▶ WHAT YOU ARE ASKED TO DO: With the pictures removed, write out the data below exactly.

"""

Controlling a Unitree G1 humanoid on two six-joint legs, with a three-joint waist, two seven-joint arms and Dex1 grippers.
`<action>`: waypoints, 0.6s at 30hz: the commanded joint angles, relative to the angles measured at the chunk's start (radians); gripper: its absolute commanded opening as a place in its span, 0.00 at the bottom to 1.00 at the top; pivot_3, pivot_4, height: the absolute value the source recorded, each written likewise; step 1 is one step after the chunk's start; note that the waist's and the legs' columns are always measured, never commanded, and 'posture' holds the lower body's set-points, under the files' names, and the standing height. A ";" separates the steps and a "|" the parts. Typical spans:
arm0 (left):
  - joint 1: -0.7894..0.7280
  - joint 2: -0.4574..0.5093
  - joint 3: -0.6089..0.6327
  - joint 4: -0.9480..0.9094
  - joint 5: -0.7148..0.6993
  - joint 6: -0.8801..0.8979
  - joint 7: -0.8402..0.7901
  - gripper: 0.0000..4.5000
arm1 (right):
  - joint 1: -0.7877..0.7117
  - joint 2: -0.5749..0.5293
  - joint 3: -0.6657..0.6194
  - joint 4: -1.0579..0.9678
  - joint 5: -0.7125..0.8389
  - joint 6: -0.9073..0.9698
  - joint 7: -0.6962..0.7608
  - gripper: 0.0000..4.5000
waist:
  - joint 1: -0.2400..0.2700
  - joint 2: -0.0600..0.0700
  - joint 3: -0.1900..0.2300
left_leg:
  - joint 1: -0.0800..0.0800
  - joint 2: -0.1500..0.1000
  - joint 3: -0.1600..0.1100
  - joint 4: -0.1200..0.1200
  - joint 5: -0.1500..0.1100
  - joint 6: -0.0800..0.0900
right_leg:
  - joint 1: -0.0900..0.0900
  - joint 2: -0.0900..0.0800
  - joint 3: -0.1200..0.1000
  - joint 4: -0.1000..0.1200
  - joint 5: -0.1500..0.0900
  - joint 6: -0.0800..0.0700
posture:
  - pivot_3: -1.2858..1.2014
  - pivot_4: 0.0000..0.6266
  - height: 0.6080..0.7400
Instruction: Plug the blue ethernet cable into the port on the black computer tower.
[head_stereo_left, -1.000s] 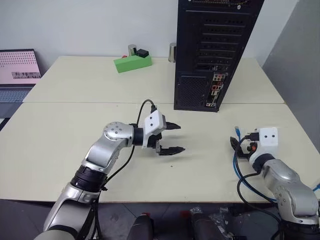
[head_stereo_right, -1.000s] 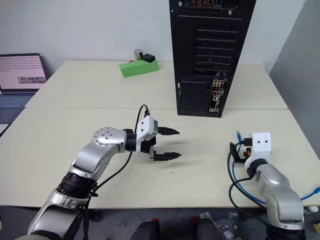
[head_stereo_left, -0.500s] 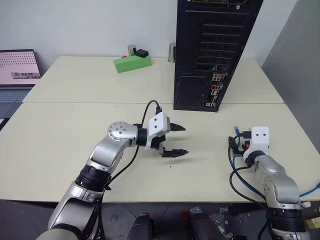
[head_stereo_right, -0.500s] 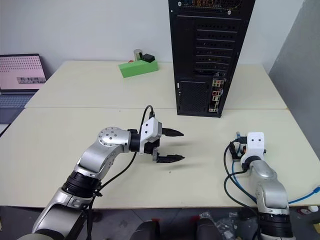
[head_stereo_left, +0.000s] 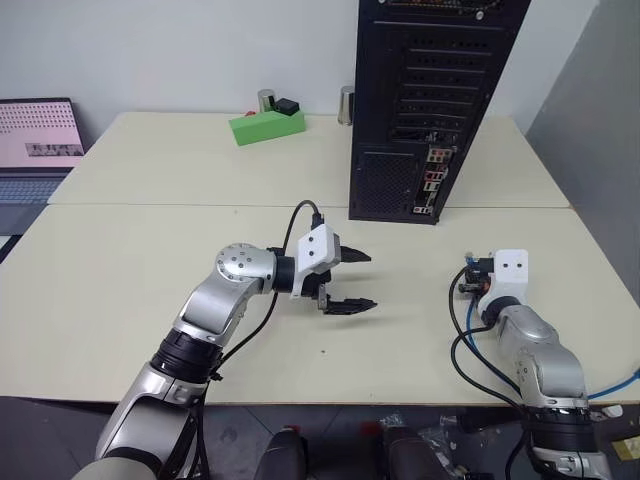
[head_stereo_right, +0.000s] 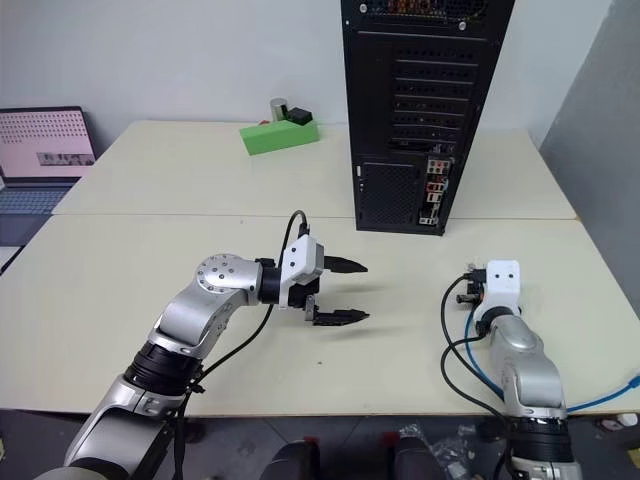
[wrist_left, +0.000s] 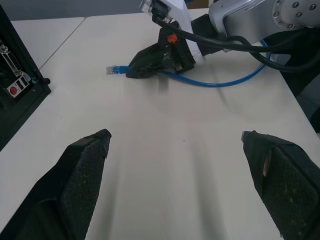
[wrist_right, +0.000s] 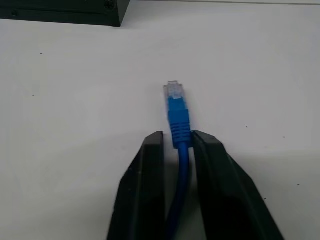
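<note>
**Q:** What are your right fingers (wrist_right: 177, 142) doing?

**A:** They are clenched on the blue ethernet cable (wrist_right: 178, 116), just behind its plug. The cord is thin and bright blue; a ribbed blue boot leads to a small clear plastic plug that sticks out past my fingertips, pointing toward the far side of the bench (head_stereo_left: 150, 260). Behind my grip the cord runs back in a loose curve across the bench and off its near right edge.

**Q:** And where does that put the cable?

**A:** On the right side of the bench, near the front, lying low against the pale surface. The black computer tower (head_stereo_left: 430, 100) stands farther back and a little to the left, well apart from the plug.

**Q:** How does the tower look?

**A:** Tall, black, its rear facing me: slotted covers higher up, a mesh grille lower down, and beside it a narrow strip of coloured sockets.

**Q:** Your left fingers (head_stereo_left: 350, 281)?

**A:** Released, spread wide and holding nothing, hanging over the middle of the bench and pointing right, toward my other hand.

**Q:** Anything else out there?

**A:** A green block (head_stereo_left: 265, 125) at the far edge.
</note>
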 joint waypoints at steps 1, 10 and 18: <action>-0.018 -0.001 0.024 -0.011 -0.020 0.005 -0.010 1.00 | 0.011 -0.034 0.011 -0.036 -0.002 0.005 0.052 0.02 | 0.000 0.000 0.000 | 0.000 0.000 0.000 0.000 0.000 0.000 | 0.000 0.000 0.000 0.000 0.000 0.000 | 0.52 0.24 1.00; -0.048 0.044 0.013 0.081 0.014 -0.061 -0.086 1.00 | -0.040 -0.267 0.220 -0.342 0.123 0.108 0.471 0.01 | -0.011 0.001 0.000 | 0.000 0.000 -0.001 0.000 0.000 0.000 | -0.001 0.001 0.000 0.000 -0.001 0.001 | 0.52 0.24 1.00; -0.085 0.049 -0.009 0.140 0.046 -0.121 -0.159 1.00 | -0.160 -0.365 0.337 -0.435 0.211 0.210 0.657 0.01 | -0.007 0.000 0.001 | -0.001 0.000 -0.001 0.000 0.000 0.000 | -0.001 0.001 -0.001 0.000 -0.001 0.001 | 0.52 0.24 1.00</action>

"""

▶ ANSWER TO THE EXERCISE:
Controlling a Unitree G1 humanoid on two six-joint legs, with a three-joint waist, two seven-joint arms and Dex1 grippers.
`<action>`: waypoints, 0.6s at 30hz: the commanded joint angles, relative to the angles measured at the chunk's start (radians); gripper: its absolute commanded opening as a place in its span, 0.00 at the bottom to 1.00 at the top; pivot_3, pivot_4, height: the absolute value the source recorded, each written likewise; step 1 is one step after the chunk's start; note that the waist's and the legs' columns are always measured, never commanded, and 'posture' holds the lower body's set-points, under the files' names, and the standing height. A ";" separates the steps and a "|" the parts. Typical spans:
arm0 (left):
  - joint 1: -0.7894..0.7280
  - joint 2: -0.4574..0.5093
  - joint 3: -0.6089..0.6327
  - joint 4: -0.9480..0.9094
  - joint 5: -0.7148..0.6993
  - joint 6: -0.8801..0.8979
  - joint 7: -0.8402..0.7901
  - gripper: 0.0000..4.5000
arm1 (right):
  - joint 1: -0.7877..0.7117
  - joint 2: -0.5749..0.5293
  - joint 3: -0.6657..0.6194
  - joint 4: -1.0579..0.9678
  - joint 5: -0.7125..0.8389
  - joint 6: -0.9073..0.9698
  - joint 7: -0.6962..0.7608
  - gripper: 0.0000..4.5000
waist:
  - joint 1: -0.2400..0.2700
  - joint 2: -0.0600..0.0700
  - joint 3: -0.1900..0.2300
left_leg:
  - joint 1: -0.0800..0.0800
  - joint 2: -0.1500..0.1000
  - joint 3: -0.1600..0.1100
  - joint 4: -0.1200..0.1200
  - joint 5: -0.1500..0.1100
  - joint 6: -0.0800..0.0900
right_leg:
  - joint 1: -0.0900..0.0900
  - joint 2: -0.0900..0.0800
  - joint 3: -0.1200..0.1000
  - joint 4: -0.1000..0.1200
  - joint 5: -0.1500..0.0900
  - joint 6: -0.0800..0.0700
posture:
  - pivot_3: -1.2858..1.2014
  - pivot_4: 0.0000..0.6266
  - height: 0.6080..0.7400
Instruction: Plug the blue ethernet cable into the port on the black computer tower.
[head_stereo_left, -1.000s] 
[head_stereo_right, -1.000s] 
[head_stereo_left, -0.500s] 
[head_stereo_right, -0.500s] 
[head_stereo_left, +0.000s] 
[head_stereo_right, +0.000s] 
[wrist_left, +0.000s] 
[wrist_right, +0.000s] 
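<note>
**Q:** What are your right fingers (wrist_right: 177, 142) doing?

**A:** They are clenched on the blue ethernet cable (wrist_right: 178, 116), just behind its plug. The cord is thin and bright blue; a ribbed blue boot leads to a small clear plastic plug that sticks out past my fingertips, pointing toward the far side of the bench (head_stereo_left: 150, 260). Behind my grip the cord runs back in a loose curve across the bench and off its near right edge.

**Q:** And where does that put the cable?

**A:** On the right side of the bench, near the front, lying low against the pale surface. The black computer tower (head_stereo_left: 430, 100) stands farther back and a little to the left, well apart from the plug.

**Q:** How does the tower look?

**A:** Tall, black, its rear facing me: slotted covers higher up, a mesh grille lower down, and beside it a narrow strip of coloured sockets.

**Q:** Your left fingers (head_stereo_left: 350, 281)?

**A:** Released, spread wide and holding nothing, hanging over the middle of the bench and pointing right, toward my other hand.

**Q:** Anything else out there?

**A:** A green block (head_stereo_left: 265, 125) at the far edge.
</note>
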 joint waypoints at steps 1, 10 and 18: <action>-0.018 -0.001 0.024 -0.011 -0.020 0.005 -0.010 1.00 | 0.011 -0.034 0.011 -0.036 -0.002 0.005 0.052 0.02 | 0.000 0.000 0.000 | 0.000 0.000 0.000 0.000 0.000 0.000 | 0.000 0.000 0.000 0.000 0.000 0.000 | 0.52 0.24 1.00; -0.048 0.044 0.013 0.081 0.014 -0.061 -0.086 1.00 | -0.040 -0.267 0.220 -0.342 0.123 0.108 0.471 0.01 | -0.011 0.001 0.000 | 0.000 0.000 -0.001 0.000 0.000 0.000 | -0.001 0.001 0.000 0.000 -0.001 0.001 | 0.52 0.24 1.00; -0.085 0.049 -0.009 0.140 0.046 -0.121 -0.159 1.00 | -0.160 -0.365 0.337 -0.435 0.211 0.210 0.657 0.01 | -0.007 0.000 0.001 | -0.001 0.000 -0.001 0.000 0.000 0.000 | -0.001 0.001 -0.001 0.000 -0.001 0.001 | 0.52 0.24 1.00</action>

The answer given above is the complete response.